The statement continued: “The second camera recorded the ‘crime’, while the first camera was knocked over by the cub.
“The broken camera was one of the three professional camera traps installed on 1st July in the Altai Mountains, in the Taldura River Valley.
“Recently, the camera captured snow leopard cubs coming out into the clearing.
“One of them approached the camera, sniffed it, knocked it over with its paw, and rolled it on the ground.
“The camera recorded the last blurry frames and turned off.
“But the backup camera, installed opposite, captured everything the cub did.
“The feline vandal’s fur was ruffled, and there were traces of blood visible.
“Probably, the cubs had just finished their meal and were playing at the site of their prey – such behaviour is typical.
“The animals are satiated and playful, and there was a new unfamiliar object in their path.”
The statement also said: “For the first time in Altai, snow leopards breaking a camera were captured not by standard video traps but by a full-format professional camera installed by Ilya Trukhanov, a member of the Board of Trustees and a wildlife photographer, in cooperation with Saylugem National Park employees.
“The camera is protected by a plastic box, equipped with a remote motion sensor, and powered by a car battery.”
Spokesperson Ilya Trukhanov said: “I fell in love with the Altai Mountains, I have visited here many times and photographed landscapes.
“But I wanted to capture the owner of the Altai Mountains – the snow leopard. In December.
“We met with Denis Malikov, the director of Saylugem National Park, and came up with a project to install professional camera traps.
“The first time, a bear broke our camera, and we didn’t get a single frame.
“The second time, we were lucky, and I am happy to get such footage and help Saylugem National Park study the snow leopard.”
Trukhanov added: “Wild animals often break or knock over automatic cameras.
“In Buryatia, a female snow leopard even got the name ‘Vandal of Camera Traps’, as cameras capture bears, wolverines, and snow leopards sniffing, scratching, and marking the photo and video traps.”
Saylugem National Park director Denis Malikov said: “The behaviour of the snow leopard cubs is standard.
“They, like all cats, are very curious. The cubs saw a new object on the trail. Licking and playing with the camera is quite normal.

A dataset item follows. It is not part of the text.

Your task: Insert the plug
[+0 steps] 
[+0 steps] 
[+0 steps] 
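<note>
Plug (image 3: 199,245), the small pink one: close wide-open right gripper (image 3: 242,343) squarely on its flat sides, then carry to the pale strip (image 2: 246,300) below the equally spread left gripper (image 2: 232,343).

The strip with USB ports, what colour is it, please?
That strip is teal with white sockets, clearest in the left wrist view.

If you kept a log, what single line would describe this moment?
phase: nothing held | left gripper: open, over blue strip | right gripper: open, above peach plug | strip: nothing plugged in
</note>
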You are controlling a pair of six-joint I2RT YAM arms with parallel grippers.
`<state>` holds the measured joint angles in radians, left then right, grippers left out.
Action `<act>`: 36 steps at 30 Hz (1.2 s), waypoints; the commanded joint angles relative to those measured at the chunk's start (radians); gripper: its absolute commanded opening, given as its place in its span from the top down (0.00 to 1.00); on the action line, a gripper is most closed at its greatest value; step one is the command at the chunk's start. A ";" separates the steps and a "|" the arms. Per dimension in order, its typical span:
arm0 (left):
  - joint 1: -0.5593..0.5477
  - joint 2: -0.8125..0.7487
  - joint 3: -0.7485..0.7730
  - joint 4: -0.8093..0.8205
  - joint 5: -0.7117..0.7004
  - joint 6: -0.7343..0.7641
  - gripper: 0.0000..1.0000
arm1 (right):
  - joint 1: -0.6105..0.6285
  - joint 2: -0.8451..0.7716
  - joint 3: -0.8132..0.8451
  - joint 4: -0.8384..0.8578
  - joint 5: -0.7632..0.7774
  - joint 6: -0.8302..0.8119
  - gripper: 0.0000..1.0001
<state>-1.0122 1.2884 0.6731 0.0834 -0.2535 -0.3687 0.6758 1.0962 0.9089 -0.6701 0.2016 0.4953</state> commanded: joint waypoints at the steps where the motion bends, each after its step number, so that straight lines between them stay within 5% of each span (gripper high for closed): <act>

“However, this snow leopard cub decided to knock over the video camera.
“In Saylugem National Park, we have recorded a professional video for the first time, which will not only help study the behaviour of the animal but also examine the pattern of spots on their fur, which will help in the future to track these snow leopards, distinguishing them from others.”

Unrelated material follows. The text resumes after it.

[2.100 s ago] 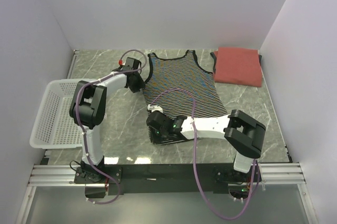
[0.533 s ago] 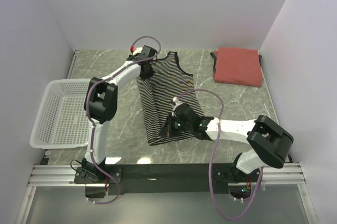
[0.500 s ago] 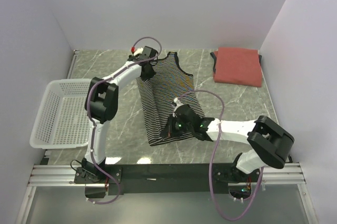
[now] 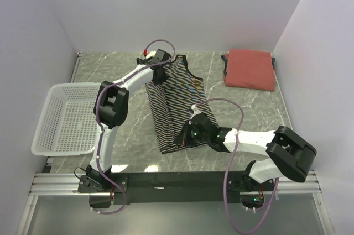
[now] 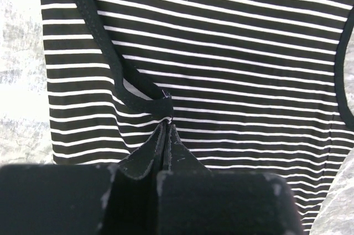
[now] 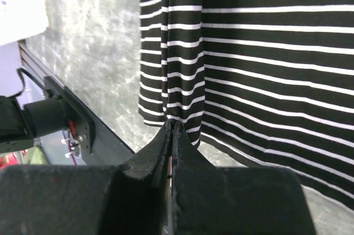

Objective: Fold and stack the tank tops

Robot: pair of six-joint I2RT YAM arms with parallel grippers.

Malikov added: “In Russia, there are very few professional camera shots of snow leopards.
“For example, a photo of a snow leopard family in Tuva, Sayano-Shushensky Reserve, a female snow leopard captured by Saylugem National Park employee Alexey Kuzhlekov in 2020, a picture by Vyacheslav Zametny, a participant in the ‘In the Footsteps of the Snow Leopard’ volunteer expedition, taken on a professional camera converted into a camera trap in 2022, and so on.”